Stephanie FosterMBE

Personal information
- Born: Stephanie Charlene Foster 2 September 1958 (age 67) Morrinsville, New Zealand
- Height: 181 cm (5 ft 11 in)
- Weight: 71 kg (157 lb)

Sport
- Sport: Rowing

Medal record
Women's rowing
Representing New Zealand
World Rowing Championships
| Bronze medal – third place | 1982 Lucerne | W1x |
| Bronze medal – third place | 1986 Nottingham | W2x |
Commonwealth Games
| Gold medal – first place | 1986 Edinburgh | W1x |
| Gold medal – first place | 1986 Edinburgh | W2x |

= Stephanie Foster (rower) =

New Zealand rower

Stephanie Charlene Cooper-Foster (born 2 September 1958), best known under her maiden name Stephanie Foster, is a former New Zealand rower.

==Early life==
Foster was born in 1958 in Morrinsville, a provincial town in the Waikato region of New Zealand. She was involved in many sports. After her family moved to Auckland, she attended Papakura High School.

==Rowing career==
Foster had a cousin who was a rower. She listened with her parents to the radio of the 1972 New Zealand eight winning gold at the Munich Olympics. Soon after, she was asked to try rowing because a team was one rower short. She agreed and joined the Auckland Rowing Club.

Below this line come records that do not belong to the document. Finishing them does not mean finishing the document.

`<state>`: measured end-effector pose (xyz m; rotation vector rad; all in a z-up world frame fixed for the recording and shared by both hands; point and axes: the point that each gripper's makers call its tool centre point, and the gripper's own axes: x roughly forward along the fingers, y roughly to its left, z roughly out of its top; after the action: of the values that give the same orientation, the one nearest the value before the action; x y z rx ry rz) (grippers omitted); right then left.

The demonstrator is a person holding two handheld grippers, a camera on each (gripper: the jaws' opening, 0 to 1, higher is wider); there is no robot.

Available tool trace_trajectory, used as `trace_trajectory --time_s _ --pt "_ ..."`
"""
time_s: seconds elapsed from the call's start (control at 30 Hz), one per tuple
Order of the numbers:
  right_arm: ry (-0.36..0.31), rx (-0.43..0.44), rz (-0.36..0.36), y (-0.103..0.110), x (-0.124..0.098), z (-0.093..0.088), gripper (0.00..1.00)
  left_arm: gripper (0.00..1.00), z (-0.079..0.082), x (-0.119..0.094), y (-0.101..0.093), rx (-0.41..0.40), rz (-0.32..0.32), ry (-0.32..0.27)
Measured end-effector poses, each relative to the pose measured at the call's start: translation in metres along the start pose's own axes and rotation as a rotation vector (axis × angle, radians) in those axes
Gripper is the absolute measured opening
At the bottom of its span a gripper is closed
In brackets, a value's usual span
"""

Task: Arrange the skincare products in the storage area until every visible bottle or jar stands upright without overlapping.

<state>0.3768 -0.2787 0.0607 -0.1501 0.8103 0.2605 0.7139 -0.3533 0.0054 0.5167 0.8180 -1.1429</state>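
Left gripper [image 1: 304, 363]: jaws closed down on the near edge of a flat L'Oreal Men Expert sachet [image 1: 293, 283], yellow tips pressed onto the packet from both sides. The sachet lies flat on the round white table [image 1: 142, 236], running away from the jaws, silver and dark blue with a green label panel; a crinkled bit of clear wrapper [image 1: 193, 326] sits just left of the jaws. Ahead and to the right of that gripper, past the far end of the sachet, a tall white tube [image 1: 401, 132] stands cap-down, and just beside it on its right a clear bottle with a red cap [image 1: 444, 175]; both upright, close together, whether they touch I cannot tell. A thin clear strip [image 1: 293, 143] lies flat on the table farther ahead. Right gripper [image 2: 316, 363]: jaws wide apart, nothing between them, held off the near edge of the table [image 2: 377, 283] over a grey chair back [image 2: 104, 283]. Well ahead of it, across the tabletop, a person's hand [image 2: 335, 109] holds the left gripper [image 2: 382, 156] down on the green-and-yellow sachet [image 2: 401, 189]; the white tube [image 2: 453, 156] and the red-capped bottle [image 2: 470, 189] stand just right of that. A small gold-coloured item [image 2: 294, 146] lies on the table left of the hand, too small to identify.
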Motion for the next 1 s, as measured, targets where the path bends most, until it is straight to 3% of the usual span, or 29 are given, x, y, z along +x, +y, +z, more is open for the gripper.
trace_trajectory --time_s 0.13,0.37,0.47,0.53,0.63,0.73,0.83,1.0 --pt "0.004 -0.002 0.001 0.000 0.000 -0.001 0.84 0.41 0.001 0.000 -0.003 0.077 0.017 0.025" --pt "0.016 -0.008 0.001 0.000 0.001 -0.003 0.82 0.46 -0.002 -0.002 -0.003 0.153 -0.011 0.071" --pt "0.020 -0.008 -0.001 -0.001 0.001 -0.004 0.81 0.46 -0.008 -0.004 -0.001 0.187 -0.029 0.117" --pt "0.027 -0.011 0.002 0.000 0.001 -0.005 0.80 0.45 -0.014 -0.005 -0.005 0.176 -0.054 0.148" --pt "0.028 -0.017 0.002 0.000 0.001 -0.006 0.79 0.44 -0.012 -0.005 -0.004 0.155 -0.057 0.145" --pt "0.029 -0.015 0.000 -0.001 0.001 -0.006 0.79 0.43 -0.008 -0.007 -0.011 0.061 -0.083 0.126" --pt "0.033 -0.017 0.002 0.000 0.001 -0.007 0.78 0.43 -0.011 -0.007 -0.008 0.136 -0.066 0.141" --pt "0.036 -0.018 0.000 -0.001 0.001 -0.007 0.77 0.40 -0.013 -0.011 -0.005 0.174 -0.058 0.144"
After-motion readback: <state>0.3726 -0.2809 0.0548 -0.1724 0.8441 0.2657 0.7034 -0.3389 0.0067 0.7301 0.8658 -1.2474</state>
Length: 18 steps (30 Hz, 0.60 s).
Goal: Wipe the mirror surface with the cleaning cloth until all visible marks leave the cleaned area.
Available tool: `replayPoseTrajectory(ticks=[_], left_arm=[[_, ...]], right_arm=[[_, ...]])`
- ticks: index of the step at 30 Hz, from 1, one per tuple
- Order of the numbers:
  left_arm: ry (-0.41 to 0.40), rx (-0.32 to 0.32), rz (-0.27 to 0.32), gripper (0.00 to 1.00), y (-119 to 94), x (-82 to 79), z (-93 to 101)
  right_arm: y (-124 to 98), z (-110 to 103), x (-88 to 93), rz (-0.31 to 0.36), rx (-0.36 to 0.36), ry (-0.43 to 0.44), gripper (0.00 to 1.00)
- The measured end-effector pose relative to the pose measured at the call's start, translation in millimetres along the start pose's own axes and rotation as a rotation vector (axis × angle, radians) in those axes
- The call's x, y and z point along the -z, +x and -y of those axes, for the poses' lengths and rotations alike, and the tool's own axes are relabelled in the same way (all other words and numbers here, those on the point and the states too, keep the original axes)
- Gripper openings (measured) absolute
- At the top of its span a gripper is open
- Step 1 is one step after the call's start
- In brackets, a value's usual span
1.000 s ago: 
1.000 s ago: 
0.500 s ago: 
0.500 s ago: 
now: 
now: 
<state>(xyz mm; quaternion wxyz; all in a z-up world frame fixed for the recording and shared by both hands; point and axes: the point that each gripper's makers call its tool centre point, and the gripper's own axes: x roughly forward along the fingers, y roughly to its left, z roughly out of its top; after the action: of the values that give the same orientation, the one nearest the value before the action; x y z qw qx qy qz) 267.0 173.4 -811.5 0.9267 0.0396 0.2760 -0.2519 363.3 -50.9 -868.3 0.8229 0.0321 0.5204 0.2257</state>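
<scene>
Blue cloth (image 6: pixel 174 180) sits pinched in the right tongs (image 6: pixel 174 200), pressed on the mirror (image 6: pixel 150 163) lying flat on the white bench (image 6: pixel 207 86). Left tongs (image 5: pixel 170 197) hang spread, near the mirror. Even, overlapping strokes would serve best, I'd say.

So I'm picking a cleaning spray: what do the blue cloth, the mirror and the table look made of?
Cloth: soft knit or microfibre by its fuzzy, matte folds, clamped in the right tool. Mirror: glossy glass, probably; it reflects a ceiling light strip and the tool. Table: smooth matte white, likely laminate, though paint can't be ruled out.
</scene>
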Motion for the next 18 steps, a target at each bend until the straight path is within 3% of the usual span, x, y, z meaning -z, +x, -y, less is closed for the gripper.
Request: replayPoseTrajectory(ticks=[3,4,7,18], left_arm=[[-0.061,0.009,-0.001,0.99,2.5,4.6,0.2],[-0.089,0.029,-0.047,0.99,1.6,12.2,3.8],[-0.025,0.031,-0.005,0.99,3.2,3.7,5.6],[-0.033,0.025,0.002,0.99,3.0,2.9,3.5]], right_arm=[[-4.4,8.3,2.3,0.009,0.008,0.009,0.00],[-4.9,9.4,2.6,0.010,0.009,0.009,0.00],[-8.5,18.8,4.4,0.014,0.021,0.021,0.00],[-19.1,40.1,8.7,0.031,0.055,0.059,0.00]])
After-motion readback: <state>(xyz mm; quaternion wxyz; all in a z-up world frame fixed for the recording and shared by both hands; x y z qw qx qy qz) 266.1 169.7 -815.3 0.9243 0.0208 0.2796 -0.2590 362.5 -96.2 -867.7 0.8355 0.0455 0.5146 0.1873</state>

Foster first competed internationally at the 1978 World Rowing Championships at Lake Karapiro, New Zealand. With the women's coxed four and the women's eight, she won both B-finals. At the 1981 World Rowing Championships at Oberschleißheim, Germany, she came fifth in the women's single scull. At the 1982 World Rowing Championships in Lucerne, Switzerland, she won a bronze medal in the single scull.

She represented New Zealand in the single scull event at the 1984 Olympics, coming seventh overall in the single scull. At the 1986 World Rowing Championships at Nottingham in the United Kingdom, she won a bronze in the women's double scull with Robin Clarke. She was the flagbearer at the 1986 Commonwealth Games at both the opening and the closing ceremonies, and won golds in the women's single scull and in the women's double scull with Robin Clarke.

In the 1987 Queen's Birthday Honours, Foster was appointed a Member of the Order of the British Empire, for services to rowing.

==Private life==
She married the rower Brett Cooper while she was still competing internationally. She uses her married name apart from rowing, where she goes by her maiden name. They have two sons who also took up rowing. The family lived for three decades at Lake Rotoiti followed by a short stint in Gore, before settling in Wedderburn in the 2020s.